Torrent Pharmaceuticals Ltd has said it is voluntarily recalling 16 batches of losartan potassium tablets from the US market due to an unexpected impurity found in an active pharmaceutical ingredient (API) manufactured by the city-based Hetero Labs Limited.
According to an announcement made by Torrent to the US Food and Drug Administration on January 22, the impurity detected in the API is N-nitrosodiethylamine (NDEA).
NDEA is a substance that occurs naturally in certain foods, drinking water, air pollution, and industrial processes, and has been classified as a probable human carcinogen as per international Agency for Research on Cancer (IARC) classification.
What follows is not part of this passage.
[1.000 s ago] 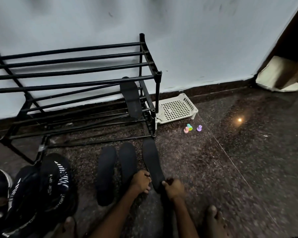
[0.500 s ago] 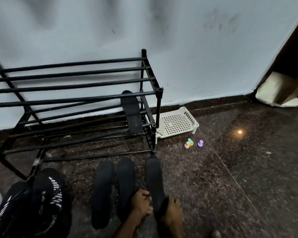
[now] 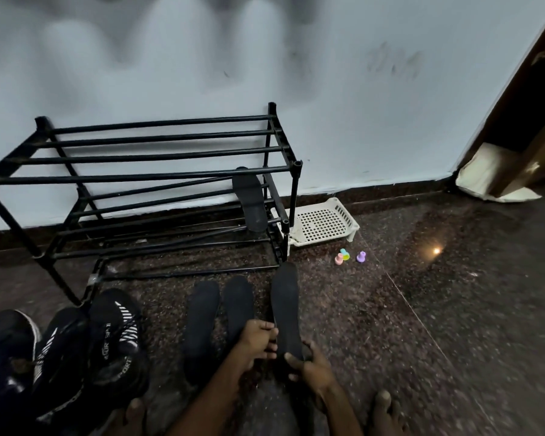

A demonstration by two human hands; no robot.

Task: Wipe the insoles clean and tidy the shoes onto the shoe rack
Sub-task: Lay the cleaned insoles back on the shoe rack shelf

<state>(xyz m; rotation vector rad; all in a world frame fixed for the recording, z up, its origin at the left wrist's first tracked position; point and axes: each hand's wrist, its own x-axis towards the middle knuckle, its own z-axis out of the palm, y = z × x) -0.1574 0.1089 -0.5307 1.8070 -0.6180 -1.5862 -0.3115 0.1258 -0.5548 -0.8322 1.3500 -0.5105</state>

“Torrent is only recalling lots of losartan containing products that contain Nitrosodiethylamine (NDEA) above the acceptable daily intake levels released by the FDA.
To date, Torrent Pharmaceuticals has not received any reports of adverse events related to this recall,” it said.
Losartan is used to treat hypertension, hypertensive patients with Left Ventricular Hypertrophy and for the treatment of nephropathy in Type 2 diabetic patients.
Patients who are on Losartan should continue taking their medication, as the risk of harm to the patient’s health may be higher if the treatment is stopped immediately without any alternative treatment, the communication said.